Ahead of the National Assembly's full defense committee session set for Thursday, the Joint Chiefs of Staff (JCS) briefed its lawmakers on the outcome of its weekslong inspection of the operation against the five North Korean drones that violated the South's airspace on Dec. 26.
The JCS admitted to a lack of readiness against North Korean drone infiltrations, but made no mention of the need to hold anyone responsible for the failure to bring down the drones, including one that flew close to the office of President Yoon Suk Yeol in Seoul.
In its briefing, the JCS said that the military's perception of threat over small North Korean drones was "somewhat insufficient" due to its focus on threats from the North's nuclear and other weapons of mass destruction, according to the sources.
It also pointed out that an anti-drone operational system, called "Durumi," exposed operational "limits" as it does not necessitate the simultaneous mobilization of both monitoring and strike assets in consideration of hostile drones' flight speeds and other features.

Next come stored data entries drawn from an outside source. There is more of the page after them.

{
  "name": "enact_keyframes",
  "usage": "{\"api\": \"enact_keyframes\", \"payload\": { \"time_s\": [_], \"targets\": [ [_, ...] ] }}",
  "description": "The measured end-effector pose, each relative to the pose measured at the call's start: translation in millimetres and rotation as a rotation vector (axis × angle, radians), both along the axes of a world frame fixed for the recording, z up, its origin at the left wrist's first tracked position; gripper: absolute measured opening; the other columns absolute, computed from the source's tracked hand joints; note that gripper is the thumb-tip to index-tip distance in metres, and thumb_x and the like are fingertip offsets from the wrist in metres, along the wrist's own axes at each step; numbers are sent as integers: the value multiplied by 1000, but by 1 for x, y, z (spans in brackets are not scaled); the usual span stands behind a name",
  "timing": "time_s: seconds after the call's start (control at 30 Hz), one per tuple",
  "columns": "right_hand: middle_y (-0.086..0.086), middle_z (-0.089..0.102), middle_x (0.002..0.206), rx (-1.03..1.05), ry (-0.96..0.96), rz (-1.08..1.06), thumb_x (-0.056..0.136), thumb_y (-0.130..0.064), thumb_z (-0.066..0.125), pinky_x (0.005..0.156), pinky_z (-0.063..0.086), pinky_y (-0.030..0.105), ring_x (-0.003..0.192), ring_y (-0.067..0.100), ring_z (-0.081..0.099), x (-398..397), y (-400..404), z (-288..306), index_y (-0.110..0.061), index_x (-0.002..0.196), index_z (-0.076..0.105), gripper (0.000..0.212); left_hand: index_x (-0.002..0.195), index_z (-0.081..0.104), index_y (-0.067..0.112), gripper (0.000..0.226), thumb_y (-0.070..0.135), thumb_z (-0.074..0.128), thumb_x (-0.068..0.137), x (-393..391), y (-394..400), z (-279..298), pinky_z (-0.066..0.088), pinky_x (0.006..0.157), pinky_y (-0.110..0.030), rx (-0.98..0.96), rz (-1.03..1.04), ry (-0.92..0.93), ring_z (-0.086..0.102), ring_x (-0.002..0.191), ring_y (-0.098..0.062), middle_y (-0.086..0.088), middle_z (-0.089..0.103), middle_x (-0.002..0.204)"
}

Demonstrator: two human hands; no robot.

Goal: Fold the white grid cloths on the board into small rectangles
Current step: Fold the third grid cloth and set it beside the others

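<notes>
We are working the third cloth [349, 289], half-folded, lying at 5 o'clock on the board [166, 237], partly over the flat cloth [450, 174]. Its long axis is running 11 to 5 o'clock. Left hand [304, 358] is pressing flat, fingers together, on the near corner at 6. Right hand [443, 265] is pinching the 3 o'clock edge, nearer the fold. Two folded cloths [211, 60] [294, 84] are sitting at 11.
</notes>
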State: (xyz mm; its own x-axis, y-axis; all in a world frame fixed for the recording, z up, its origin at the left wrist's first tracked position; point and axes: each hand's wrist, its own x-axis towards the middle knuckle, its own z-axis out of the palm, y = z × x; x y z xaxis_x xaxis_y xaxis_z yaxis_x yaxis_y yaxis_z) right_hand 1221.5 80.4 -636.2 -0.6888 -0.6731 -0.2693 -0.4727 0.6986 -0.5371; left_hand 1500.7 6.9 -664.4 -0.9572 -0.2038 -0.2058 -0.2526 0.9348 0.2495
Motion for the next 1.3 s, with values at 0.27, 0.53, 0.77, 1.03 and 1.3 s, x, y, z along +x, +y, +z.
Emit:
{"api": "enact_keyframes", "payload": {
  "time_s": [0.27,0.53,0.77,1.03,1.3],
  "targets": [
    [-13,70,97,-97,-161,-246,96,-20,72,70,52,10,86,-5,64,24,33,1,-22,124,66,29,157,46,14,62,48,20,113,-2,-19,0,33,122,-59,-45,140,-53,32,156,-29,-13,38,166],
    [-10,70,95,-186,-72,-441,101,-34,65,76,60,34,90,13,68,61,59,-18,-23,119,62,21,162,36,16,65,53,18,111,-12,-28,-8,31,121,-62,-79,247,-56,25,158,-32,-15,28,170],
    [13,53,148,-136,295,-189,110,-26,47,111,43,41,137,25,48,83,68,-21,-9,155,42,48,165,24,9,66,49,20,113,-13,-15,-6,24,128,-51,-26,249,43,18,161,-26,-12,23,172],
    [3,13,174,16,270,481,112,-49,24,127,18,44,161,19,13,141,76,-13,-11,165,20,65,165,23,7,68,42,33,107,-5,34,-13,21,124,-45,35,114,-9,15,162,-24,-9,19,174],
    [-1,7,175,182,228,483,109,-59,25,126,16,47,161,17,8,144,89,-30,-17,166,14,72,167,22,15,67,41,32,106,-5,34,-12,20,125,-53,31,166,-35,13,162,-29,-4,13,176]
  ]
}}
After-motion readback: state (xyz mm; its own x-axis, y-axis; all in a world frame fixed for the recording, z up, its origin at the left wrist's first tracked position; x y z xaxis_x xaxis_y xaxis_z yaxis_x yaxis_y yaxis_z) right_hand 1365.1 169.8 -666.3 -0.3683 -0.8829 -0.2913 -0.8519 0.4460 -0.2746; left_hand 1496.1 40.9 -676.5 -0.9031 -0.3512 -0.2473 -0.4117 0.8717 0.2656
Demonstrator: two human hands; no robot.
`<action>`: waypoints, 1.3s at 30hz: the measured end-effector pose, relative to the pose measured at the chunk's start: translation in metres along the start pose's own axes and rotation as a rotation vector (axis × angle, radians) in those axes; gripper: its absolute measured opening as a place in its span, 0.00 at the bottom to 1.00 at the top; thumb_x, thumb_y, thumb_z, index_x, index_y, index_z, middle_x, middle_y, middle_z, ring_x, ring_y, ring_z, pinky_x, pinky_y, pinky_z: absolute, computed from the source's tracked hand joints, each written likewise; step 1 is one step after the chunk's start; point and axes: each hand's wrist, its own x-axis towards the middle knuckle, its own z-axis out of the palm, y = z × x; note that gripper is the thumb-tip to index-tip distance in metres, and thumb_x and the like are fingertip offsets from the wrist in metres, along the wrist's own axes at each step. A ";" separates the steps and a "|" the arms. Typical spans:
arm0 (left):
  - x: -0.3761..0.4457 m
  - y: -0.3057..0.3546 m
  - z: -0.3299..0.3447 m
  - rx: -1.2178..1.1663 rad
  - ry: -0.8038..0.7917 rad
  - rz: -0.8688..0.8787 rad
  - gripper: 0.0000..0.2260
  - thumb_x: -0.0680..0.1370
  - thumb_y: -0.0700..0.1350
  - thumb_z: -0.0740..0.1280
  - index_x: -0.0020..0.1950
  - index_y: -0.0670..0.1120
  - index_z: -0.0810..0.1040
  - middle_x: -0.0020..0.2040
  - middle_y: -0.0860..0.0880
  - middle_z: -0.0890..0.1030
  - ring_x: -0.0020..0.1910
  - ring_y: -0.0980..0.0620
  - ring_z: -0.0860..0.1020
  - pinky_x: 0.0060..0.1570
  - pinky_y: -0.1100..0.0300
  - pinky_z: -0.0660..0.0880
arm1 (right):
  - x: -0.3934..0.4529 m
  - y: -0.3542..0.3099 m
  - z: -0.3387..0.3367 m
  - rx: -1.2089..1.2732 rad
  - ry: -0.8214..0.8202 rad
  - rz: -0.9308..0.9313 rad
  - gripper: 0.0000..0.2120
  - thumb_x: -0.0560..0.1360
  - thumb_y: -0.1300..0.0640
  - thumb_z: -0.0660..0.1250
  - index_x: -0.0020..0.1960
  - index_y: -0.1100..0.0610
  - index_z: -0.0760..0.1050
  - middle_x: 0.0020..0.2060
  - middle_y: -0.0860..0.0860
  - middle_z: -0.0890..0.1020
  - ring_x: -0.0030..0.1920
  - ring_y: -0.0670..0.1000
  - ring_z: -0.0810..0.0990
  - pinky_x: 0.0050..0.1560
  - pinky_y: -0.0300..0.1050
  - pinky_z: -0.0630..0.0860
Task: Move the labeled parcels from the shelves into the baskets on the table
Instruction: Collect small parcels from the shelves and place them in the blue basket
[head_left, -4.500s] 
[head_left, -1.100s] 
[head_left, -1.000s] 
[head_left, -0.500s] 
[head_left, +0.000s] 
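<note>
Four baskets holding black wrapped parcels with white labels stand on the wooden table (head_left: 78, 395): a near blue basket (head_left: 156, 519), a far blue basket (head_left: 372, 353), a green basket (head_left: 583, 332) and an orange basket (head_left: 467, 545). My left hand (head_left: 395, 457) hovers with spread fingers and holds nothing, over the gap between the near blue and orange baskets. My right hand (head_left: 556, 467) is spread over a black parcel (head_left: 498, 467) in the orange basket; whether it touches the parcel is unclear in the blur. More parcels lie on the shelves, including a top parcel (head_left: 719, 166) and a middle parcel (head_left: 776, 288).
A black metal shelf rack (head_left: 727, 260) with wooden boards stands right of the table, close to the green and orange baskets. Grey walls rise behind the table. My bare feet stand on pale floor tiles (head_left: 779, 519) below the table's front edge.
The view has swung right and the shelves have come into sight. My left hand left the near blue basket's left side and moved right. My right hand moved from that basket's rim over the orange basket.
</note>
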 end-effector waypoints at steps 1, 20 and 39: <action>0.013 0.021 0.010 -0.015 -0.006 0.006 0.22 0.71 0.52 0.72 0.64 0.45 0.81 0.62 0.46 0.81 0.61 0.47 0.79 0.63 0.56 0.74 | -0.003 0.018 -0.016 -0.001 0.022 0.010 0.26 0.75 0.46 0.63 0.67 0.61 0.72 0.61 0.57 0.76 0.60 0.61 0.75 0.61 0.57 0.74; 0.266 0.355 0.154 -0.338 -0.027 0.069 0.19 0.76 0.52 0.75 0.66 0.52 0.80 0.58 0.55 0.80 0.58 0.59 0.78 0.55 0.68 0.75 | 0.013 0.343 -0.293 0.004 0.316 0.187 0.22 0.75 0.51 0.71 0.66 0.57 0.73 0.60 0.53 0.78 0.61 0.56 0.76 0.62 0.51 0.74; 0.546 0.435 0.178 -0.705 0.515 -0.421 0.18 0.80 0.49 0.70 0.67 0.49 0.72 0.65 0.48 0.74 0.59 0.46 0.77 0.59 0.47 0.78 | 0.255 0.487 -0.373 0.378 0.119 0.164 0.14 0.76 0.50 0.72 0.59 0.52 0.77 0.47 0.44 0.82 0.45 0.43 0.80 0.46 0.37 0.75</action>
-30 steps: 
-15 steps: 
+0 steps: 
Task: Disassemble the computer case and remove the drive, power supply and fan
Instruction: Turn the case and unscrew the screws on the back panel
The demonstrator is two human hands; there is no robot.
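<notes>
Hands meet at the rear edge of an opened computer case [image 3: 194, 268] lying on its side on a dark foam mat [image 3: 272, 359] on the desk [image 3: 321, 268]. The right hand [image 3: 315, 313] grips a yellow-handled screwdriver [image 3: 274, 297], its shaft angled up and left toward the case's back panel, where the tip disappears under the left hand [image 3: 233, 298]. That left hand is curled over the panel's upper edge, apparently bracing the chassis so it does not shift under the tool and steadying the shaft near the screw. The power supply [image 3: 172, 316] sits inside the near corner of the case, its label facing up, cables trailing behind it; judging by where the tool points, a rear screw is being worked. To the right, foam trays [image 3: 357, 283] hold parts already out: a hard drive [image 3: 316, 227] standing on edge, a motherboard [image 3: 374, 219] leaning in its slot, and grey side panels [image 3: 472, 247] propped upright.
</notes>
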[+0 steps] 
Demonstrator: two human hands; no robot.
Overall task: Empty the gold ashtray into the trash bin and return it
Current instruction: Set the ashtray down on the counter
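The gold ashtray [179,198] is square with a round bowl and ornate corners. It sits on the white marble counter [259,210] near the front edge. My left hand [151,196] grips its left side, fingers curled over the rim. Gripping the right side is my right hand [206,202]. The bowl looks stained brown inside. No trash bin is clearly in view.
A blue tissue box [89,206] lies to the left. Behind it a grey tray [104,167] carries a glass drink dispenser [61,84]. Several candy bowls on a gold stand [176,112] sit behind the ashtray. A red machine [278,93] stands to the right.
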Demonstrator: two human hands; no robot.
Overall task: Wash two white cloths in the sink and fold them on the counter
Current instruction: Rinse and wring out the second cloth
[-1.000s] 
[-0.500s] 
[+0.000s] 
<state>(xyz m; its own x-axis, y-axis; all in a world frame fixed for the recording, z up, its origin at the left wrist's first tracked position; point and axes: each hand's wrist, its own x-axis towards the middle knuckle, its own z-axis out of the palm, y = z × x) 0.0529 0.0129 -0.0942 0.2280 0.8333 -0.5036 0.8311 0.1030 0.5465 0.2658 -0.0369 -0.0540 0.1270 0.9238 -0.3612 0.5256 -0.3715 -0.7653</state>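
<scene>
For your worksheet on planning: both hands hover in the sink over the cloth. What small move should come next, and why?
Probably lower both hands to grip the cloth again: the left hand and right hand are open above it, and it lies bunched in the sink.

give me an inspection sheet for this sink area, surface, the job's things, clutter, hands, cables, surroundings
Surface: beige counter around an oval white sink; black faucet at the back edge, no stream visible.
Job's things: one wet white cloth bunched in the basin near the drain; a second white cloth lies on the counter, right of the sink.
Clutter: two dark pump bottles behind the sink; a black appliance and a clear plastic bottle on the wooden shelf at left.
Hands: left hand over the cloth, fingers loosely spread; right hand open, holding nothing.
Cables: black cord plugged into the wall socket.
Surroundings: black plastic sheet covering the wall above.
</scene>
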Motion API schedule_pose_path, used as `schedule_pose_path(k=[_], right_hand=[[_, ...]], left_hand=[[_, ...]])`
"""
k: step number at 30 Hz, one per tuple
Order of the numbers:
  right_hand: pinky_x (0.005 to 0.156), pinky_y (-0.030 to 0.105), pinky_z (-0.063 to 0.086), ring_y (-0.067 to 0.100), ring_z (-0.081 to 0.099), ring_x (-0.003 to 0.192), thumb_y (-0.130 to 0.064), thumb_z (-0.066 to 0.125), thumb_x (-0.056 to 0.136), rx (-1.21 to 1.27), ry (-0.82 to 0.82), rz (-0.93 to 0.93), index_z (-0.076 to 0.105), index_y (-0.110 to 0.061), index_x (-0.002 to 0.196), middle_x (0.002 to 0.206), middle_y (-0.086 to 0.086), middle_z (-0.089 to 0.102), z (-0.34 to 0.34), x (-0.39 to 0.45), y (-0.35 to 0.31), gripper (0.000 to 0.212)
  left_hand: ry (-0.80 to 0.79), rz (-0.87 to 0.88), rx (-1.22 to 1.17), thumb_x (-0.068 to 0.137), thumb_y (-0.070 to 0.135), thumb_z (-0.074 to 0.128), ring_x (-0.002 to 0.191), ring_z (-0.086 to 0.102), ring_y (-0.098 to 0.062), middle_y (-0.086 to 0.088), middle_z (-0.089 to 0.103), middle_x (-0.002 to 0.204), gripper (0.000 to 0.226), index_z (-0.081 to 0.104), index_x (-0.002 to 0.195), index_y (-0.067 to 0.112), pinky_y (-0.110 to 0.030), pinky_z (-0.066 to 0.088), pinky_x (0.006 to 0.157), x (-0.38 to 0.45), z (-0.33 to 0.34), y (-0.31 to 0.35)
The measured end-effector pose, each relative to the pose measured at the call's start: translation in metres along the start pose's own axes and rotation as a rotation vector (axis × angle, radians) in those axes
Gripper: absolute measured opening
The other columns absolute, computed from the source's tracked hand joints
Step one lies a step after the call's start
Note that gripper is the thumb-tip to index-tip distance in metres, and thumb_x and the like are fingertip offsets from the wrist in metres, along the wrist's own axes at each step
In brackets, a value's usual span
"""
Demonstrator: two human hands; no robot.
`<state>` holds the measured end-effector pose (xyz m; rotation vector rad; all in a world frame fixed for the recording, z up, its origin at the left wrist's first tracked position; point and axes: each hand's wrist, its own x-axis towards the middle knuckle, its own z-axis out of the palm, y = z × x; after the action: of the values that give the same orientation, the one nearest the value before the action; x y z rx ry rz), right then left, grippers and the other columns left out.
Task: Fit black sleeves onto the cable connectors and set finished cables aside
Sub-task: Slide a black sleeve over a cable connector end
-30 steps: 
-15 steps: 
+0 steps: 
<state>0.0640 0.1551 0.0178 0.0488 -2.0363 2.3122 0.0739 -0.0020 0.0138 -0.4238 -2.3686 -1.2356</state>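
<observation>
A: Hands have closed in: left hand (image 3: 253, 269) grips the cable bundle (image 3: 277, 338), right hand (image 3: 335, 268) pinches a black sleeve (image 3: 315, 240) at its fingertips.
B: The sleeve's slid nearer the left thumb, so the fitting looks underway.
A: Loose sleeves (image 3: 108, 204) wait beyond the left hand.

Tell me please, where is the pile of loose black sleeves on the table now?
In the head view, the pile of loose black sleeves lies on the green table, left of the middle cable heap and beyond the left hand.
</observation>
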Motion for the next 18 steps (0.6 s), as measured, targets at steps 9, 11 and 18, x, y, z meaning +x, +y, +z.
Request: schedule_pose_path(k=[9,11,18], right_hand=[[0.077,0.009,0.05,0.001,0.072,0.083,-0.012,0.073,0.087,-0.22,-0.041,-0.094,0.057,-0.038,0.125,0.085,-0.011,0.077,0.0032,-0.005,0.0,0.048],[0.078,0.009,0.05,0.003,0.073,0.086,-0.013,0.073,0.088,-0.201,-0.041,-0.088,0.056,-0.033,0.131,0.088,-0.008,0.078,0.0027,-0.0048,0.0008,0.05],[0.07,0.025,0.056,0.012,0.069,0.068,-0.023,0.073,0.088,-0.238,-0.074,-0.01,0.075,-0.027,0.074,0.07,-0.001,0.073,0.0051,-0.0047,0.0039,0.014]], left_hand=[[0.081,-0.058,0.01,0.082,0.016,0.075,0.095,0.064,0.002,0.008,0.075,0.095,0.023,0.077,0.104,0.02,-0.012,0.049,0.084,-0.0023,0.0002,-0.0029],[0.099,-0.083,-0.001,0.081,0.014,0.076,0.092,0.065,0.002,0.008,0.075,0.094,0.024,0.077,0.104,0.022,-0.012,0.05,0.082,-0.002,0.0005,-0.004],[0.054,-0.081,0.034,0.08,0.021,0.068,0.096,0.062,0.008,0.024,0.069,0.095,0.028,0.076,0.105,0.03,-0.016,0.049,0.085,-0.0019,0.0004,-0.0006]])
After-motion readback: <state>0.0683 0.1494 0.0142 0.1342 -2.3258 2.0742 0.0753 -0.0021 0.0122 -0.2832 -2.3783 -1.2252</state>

Other contributing factors included insufficiencies in information-sharing and communication among relevant military units, the absence of "realistic" training against drone infiltrations and a lack of effective detection and interception equipment.
Based on the inspection results, the JCS outlined a series of counter-drone plans, including establishing an operational system suited to counter small drone infiltrations, holding quarterly "realistic" air defense drills and swiftly securing non-kinetic strike capabilities.
Despite the failure to intercept the North's drones, the JCS did not mention any disciplinary measures against those responsible for it.
"As the inspection is not over yet, we are not at the stage to mention a disciplinary step if any," a military official said on condition of anonymity.